Roberto menerangkan, tindak pidana yang dilakukan ketiga mahasiswa itu, bisa memicu cyber war atau perang siber.
Sebab, mereka meretas sistem pemerintah Amerika Serikat
"Ada juga beberapa situs milik pemerintah di AS dikacaukan," katanya.
Petugas Polda Metro Jaya menangkap para tersangka di tempat berbeda di Surabaya, Minggu (11/3/2018).
"Masih ada tiga pelaku lainnya yang buron," ujar Roberto.
Mereka dijaring Undang-Undang No 19 Tahun 2016 tentang Informasi dan Transaksi Elektronik.
Para pemuda itu terancam hukuman maksimal 12 tahun penjara dan atau denda maksimal Rp 2 miliar.

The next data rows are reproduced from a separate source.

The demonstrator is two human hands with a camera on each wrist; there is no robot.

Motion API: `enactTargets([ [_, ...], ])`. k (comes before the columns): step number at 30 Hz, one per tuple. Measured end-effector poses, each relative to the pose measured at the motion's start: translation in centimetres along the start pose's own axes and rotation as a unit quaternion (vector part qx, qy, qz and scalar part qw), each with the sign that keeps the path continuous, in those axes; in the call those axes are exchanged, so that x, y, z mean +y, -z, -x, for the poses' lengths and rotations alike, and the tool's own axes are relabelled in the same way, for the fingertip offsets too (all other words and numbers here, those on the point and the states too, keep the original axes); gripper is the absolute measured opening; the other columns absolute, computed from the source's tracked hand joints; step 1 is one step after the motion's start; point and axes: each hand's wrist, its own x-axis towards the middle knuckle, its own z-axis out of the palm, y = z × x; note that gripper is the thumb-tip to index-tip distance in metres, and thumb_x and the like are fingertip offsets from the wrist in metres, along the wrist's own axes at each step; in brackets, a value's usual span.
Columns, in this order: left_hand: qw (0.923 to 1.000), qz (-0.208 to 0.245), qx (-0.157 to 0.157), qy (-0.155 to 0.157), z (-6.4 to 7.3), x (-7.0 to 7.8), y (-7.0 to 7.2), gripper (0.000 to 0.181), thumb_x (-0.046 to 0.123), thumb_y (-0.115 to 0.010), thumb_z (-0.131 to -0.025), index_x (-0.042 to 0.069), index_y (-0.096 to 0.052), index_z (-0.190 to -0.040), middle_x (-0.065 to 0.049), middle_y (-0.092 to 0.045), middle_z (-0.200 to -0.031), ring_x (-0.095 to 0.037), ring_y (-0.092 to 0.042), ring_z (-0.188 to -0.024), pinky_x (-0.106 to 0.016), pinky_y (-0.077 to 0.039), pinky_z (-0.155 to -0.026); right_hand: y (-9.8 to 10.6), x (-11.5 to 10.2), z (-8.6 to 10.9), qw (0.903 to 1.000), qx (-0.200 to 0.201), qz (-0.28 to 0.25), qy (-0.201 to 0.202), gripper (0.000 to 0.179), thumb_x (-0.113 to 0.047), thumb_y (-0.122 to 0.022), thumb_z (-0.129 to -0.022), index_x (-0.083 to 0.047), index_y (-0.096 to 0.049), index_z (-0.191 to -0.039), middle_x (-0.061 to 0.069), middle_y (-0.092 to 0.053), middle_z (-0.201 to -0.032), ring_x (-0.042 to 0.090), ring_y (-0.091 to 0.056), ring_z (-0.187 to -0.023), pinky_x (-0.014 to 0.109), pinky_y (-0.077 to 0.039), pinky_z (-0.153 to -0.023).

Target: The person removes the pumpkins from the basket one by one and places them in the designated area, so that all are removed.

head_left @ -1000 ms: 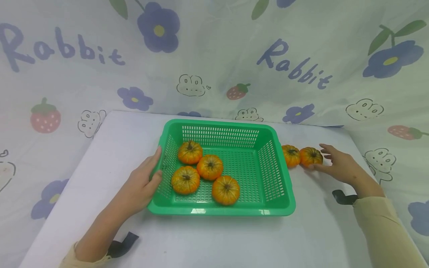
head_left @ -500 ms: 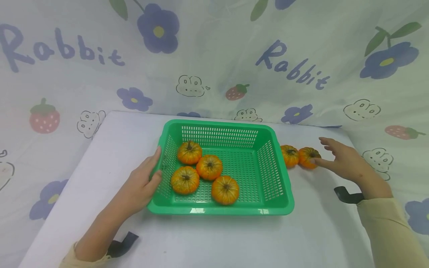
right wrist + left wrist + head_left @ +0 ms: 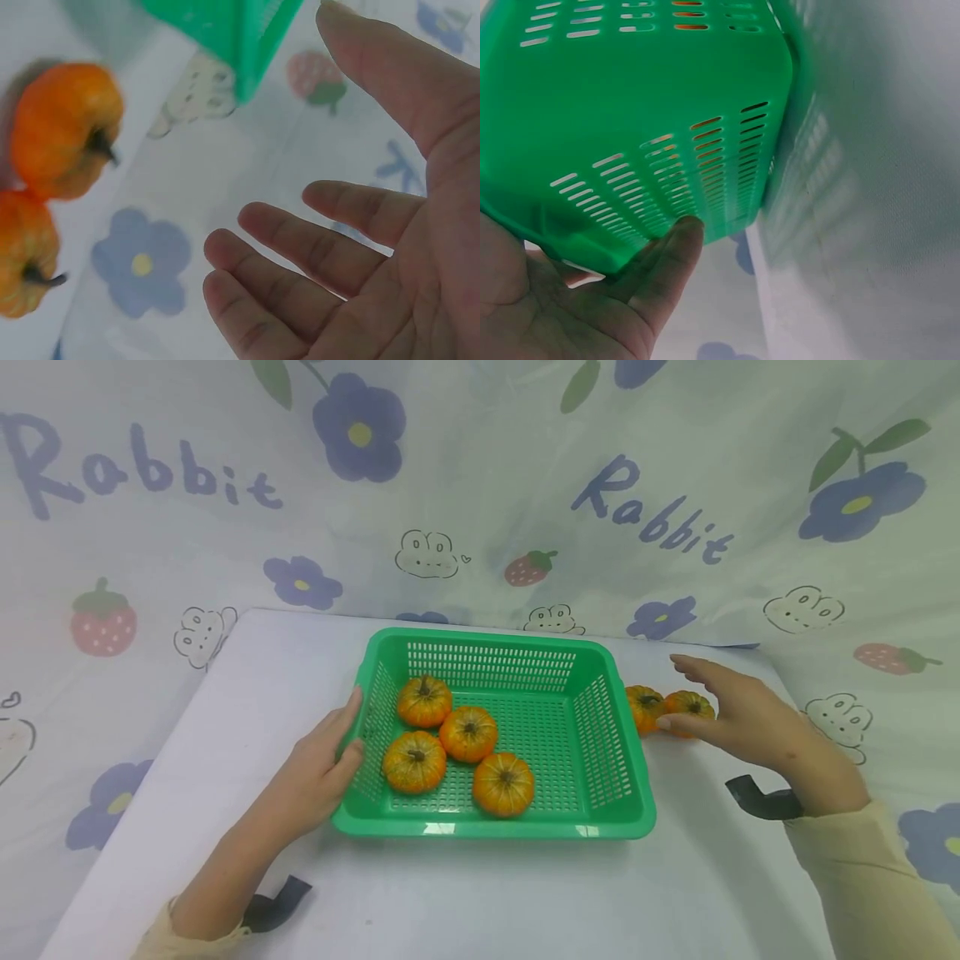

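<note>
A green plastic basket [image 3: 495, 828] with slotted walls holds several small orange pumpkins, one of them a pumpkin [image 3: 504, 785] near the front wall. At its left side my left hand [image 3: 318, 768] grips the rim, thumb at the edge and fingers [image 3: 667, 274] against the outer wall. Right of the basket, two more pumpkins sit side by side on the table: the nearer-to-basket pumpkin [image 3: 643, 706] and the outer pumpkin [image 3: 692, 703]. My right hand [image 3: 750, 722] is raised over them, fingers spread and thumb apart, holding nothing; its thumb partly covers the outer pumpkin in the head view.
The white tabletop [image 3: 480, 897] extends around the basket. Behind it hangs a white cloth [image 3: 480, 485] printed with flowers, rabbits and strawberries. A black strap [image 3: 765, 799] is at the right wrist, another black strap [image 3: 276, 906] at the left.
My right hand has lifted off the outer pumpkin and shifted left toward the basket, with nothing in it. The left hand stays on the rim; the pumpkins have not visibly moved.
</note>
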Motion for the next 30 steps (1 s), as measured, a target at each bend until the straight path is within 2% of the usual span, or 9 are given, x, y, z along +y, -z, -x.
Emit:
enactTargets([
  [6,1.0000,0.004,-0.002,0.002,-0.1,-0.3,-0.2,0.067,0.013,-0.041,-0.109,0.005,-0.009,-0.168,-0.025,-0.039,-0.159,-0.034,-0.056,-0.119,-0.057,-0.050,-0.100,0.0,-2.9,-0.2,0.9996,-0.017,-0.006,0.021,0.096,-0.060,-0.075,-0.090,-0.007,-0.038,-0.162,0.020,-0.045,-0.159,0.046,-0.042,-0.142,0.068,-0.039,-0.108],
  [13,1.0000,0.008,-0.003,0.001,-0.2,-0.3,-0.2,0.067,0.012,-0.042,-0.109,0.004,-0.009,-0.167,-0.026,-0.037,-0.160,-0.036,-0.052,-0.128,-0.061,-0.044,-0.107,-0.2,-5.4,-0.7,0.9982,-0.031,0.011,0.051,0.092,-0.054,-0.077,-0.091,-0.012,-0.038,-0.162,0.019,-0.049,-0.156,0.043,-0.050,-0.136,0.067,-0.043,-0.105],
  [18,0.9999,0.010,-0.003,0.003,-0.2,-0.3,-0.2,0.067,0.012,-0.042,-0.109,0.005,-0.009,-0.168,-0.025,-0.038,-0.160,-0.035,-0.054,-0.125,-0.059,-0.046,-0.105,-0.4,-6.9,-1.1,0.9960,-0.036,0.027,0.077,0.088,-0.049,-0.079,-0.092,-0.010,-0.041,-0.161,0.017,-0.052,-0.154,0.039,-0.055,-0.132,0.064,-0.046,-0.104],
  [30,0.9998,0.019,0.002,0.001,0.0,-0.2,-0.1,0.068,0.013,-0.043,-0.109,0.007,-0.009,-0.168,-0.025,-0.039,-0.159,-0.033,-0.058,-0.117,-0.055,-0.052,-0.098,-1.3,-10.6,-3.2,0.9875,-0.065,0.055,0.133,0.090,-0.047,-0.082,-0.089,-0.008,-0.042,-0.160,0.015,-0.048,-0.158,0.038,-0.049,-0.141,0.059,-0.043,-0.110],
])
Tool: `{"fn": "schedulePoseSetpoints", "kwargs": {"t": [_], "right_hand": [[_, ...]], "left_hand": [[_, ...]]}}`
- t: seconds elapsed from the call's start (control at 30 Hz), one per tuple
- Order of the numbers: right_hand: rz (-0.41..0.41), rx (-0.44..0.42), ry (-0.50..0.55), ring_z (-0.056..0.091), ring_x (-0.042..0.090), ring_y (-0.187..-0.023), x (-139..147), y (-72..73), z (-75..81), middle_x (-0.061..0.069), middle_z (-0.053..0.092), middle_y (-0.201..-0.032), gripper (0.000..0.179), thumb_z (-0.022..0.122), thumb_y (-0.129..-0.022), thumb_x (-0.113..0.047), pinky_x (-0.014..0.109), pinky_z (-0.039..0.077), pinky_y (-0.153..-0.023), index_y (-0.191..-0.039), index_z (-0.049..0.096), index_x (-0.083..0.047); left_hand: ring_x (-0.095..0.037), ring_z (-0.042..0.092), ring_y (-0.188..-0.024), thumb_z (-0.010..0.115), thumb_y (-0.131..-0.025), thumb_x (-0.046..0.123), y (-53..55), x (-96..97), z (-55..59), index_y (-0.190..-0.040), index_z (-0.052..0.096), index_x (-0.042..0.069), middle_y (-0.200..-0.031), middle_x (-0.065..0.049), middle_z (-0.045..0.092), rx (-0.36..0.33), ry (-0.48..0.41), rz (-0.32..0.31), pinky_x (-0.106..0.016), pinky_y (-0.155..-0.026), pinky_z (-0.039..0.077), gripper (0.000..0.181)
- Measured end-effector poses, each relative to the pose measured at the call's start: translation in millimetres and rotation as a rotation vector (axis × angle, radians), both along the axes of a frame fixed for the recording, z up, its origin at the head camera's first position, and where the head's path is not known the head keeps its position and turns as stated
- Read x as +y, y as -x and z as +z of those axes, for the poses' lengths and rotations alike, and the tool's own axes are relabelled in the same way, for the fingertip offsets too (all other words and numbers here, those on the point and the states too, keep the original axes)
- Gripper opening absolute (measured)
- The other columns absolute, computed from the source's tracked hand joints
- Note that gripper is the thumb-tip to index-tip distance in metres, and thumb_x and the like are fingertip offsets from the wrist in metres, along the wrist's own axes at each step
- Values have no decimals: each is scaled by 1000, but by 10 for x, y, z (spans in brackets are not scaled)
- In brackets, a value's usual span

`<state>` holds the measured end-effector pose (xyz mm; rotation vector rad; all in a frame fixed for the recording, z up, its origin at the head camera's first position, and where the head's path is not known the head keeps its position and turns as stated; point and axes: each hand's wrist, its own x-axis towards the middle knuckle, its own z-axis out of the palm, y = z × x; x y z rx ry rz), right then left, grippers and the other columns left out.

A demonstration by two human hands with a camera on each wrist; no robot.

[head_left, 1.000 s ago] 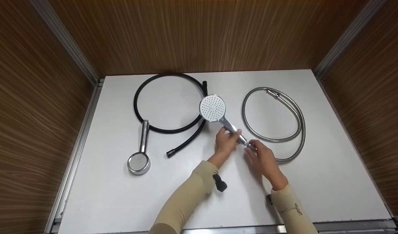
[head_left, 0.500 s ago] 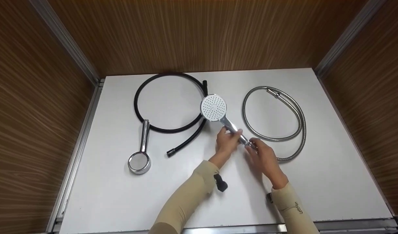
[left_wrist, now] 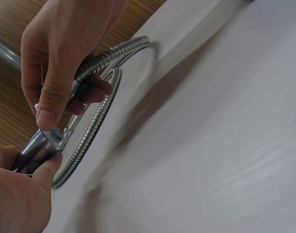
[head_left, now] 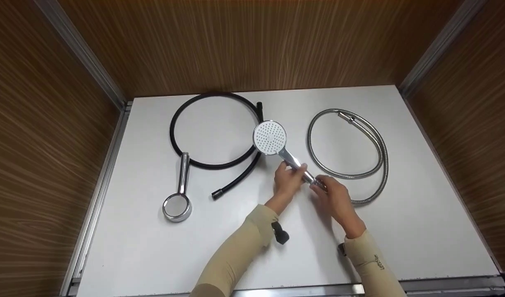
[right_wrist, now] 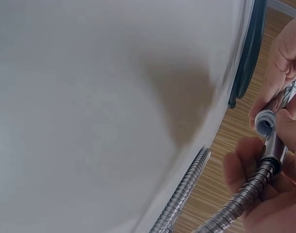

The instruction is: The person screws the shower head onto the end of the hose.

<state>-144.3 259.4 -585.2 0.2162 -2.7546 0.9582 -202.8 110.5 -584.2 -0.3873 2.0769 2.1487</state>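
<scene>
Above the desk point(head_left: 425, 239), the left hand point(head_left: 286, 181) grips the handle of the white shower head point(head_left: 270, 137), and the right hand point(head_left: 335, 200) pinches the steel hose point(head_left: 353, 176) by its connector point(right_wrist: 275, 149), just beside the handle's hollow threaded end point(right_wrist: 265, 121); whether these touch is unclear. The rest of that hose lies looped at right. At left, the chrome shower head point(head_left: 177, 206) lies with its handle tip overlapping the black hose point(head_left: 213, 166), wood panels point(head_left: 252, 45) enclosing the desk.

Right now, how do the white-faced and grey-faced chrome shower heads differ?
The white-faced chrome shower head is held in the left grip; the grey-faced chrome shower head lies on the white table. The white face shows dots, the grey face none. Both handles shine.
</scene>
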Motion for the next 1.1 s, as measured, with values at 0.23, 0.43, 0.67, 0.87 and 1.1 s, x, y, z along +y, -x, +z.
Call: {"fn": "schedulePoseSetpoints", "kwargs": {"t": [0.23, 0.43, 0.67, 0.87, 1.1], "right_hand": [[-20, -16, -19, 71, 30, -87, -2, -19, -4, 15, 74, -101, 30, 76, -99, -20, 50, 61, -75, -122, 71, -2], [-28, 34, -37, 69, 31, -83, -11, -8, -3, 16, 74, -99, 29, 78, -97, -19, 51, 59, -72, -119, 72, -1], [-13, 22, -42, 67, 29, -81, -24, 14, 16, 15, 72, -95, 26, 79, -96, -17, 50, 58, -72, -116, 73, 0], [0, 9, -63, 62, 25, -75, -46, 35, 33, 13, 69, -87, 27, 79, -95, -16, 46, 55, -68, -113, 73, 3], [-18, 0, -37, 68, 33, -84, -84, 46, 25, 18, 72, -94, 27, 79, -95, -14, 52, 60, -76, -112, 70, 5]], "left_hand": [[-17, 74, -71, 83, -92, 24, 8, 3, 2, -124, 65, 5, -101, -15, 81, -16, -38, 38, -25, -57, 62, 42], [-19, 77, -77, 84, -91, 25, -14, 17, 11, -125, 65, 5, -102, -15, 81, -15, -52, 27, -28, -63, 66, 44], [-17, 76, -76, 85, -90, 26, -38, 22, 23, -124, 65, 7, -101, -14, 81, -5, -39, 31, -28, -64, 66, 43], [-18, 77, -77, 84, -91, 28, -43, 20, 39, -121, 65, 6, -99, -14, 81, 14, -25, 21, -26, -64, 64, 41], [-18, 77, -76, 84, -92, 27, -49, 22, 46, -120, 66, 7, -97, -13, 82, 23, -45, 28, -25, -63, 62, 39]]}}
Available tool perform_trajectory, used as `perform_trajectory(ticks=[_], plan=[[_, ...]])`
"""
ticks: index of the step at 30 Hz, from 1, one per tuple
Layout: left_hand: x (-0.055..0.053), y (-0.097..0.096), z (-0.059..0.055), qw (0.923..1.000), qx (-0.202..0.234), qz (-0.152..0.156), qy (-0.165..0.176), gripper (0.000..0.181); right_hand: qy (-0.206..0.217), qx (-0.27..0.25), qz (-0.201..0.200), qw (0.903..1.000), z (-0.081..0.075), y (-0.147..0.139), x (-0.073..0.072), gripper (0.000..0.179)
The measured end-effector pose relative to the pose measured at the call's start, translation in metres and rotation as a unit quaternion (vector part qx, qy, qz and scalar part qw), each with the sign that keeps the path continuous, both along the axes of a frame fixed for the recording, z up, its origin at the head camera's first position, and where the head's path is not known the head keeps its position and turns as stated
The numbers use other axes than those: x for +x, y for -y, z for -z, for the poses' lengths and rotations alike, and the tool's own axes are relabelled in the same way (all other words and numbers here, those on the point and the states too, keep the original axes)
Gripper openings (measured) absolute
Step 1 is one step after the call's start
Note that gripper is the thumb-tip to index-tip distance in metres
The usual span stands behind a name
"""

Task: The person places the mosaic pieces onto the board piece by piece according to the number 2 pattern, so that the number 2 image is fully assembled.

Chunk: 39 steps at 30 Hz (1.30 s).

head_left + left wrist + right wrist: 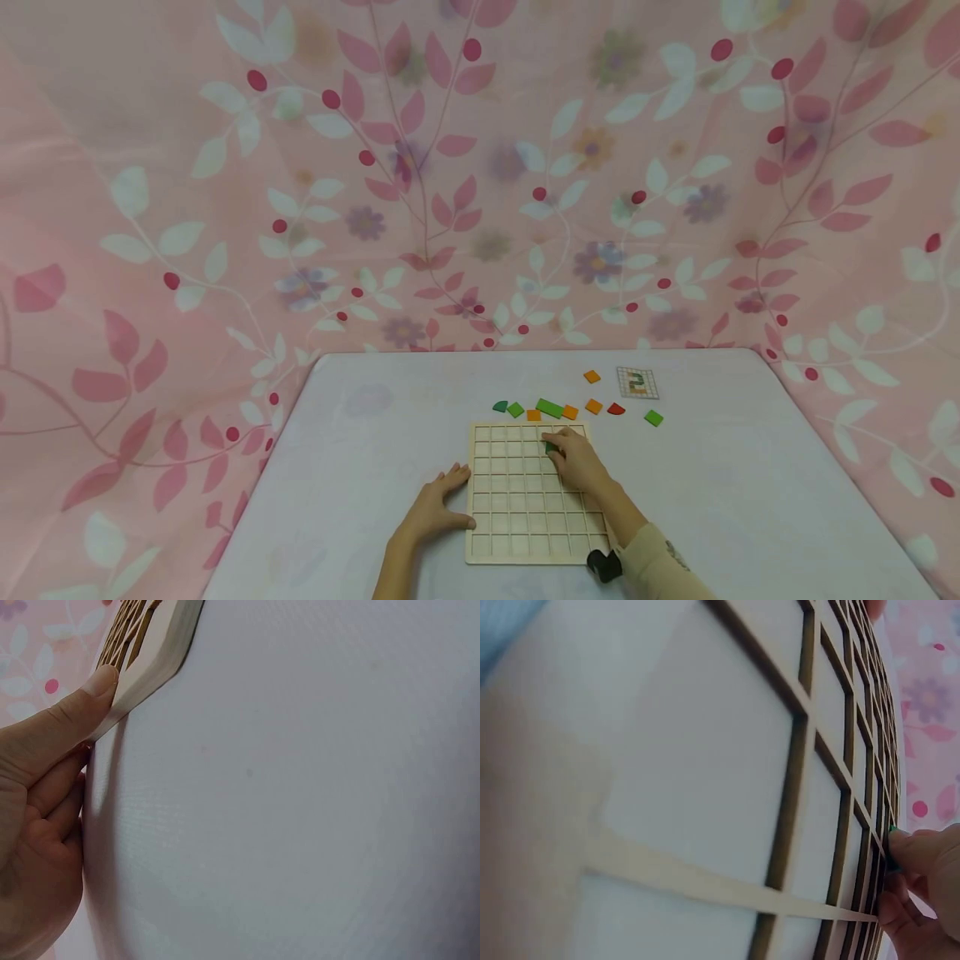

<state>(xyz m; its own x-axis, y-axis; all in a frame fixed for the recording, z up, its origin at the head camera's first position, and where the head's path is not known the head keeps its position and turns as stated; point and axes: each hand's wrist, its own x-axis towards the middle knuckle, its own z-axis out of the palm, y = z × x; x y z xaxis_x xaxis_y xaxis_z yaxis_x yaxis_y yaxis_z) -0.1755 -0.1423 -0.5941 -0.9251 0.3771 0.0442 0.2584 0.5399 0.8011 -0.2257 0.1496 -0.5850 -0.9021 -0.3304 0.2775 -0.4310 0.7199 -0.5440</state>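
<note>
A pale wooden grid board (510, 500) lies on the white table. My right hand (581, 462) is over its upper right part and pinches a small dark green piece (551, 447) between thumb and fingers. In the right wrist view the same green piece (892, 855) shows only as a sliver at the fingertips, low against the grid's ribs. My left hand (437, 507) rests at the board's left edge with thumb and fingers spread. In the left wrist view the thumb (82, 705) touches the board's edge near a corner.
Behind the board lie a green rectangle (550, 407), several orange squares (593, 407), green squares (654, 418), a dark green quarter circle (500, 407) and a red one (616, 408). A gridded card with a figure 2 (637, 383) lies farther back. A floral curtain (480, 167) hangs behind.
</note>
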Motion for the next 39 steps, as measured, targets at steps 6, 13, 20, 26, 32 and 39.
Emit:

Menurut Kombes Pol Argo Yuwono, tiga orang yang masih buron itu merupakan anggota komplotan Surabaya Black Hat.
"Mereka merupakan anggota inti kelompok hacker Surabaya Black Hat (SBH) yang masih aktif sebagai mahasiswa," katanya.
Sistem keamanan situs yang dibobol tersangka beragam mulai dari milik perusahaan kecil sampai besar.
AKBP Roberto Pasaribu menyampaikan para tersangka dapat mengeruk uang dari para korban hingga Rp 200 juta.
"Uang yang mereka dapatkan dalam bentuk Paypal dan Bitcoin. Uang itu mereka kumpulkan selama aktif meretas sejak 2017 lalu. Rp 50 juta sampai Rp 200 juta per orang," tutur Roberto.
Berdasarkan data sementara, setiap tersangka setidaknya telah menyasar 600 website.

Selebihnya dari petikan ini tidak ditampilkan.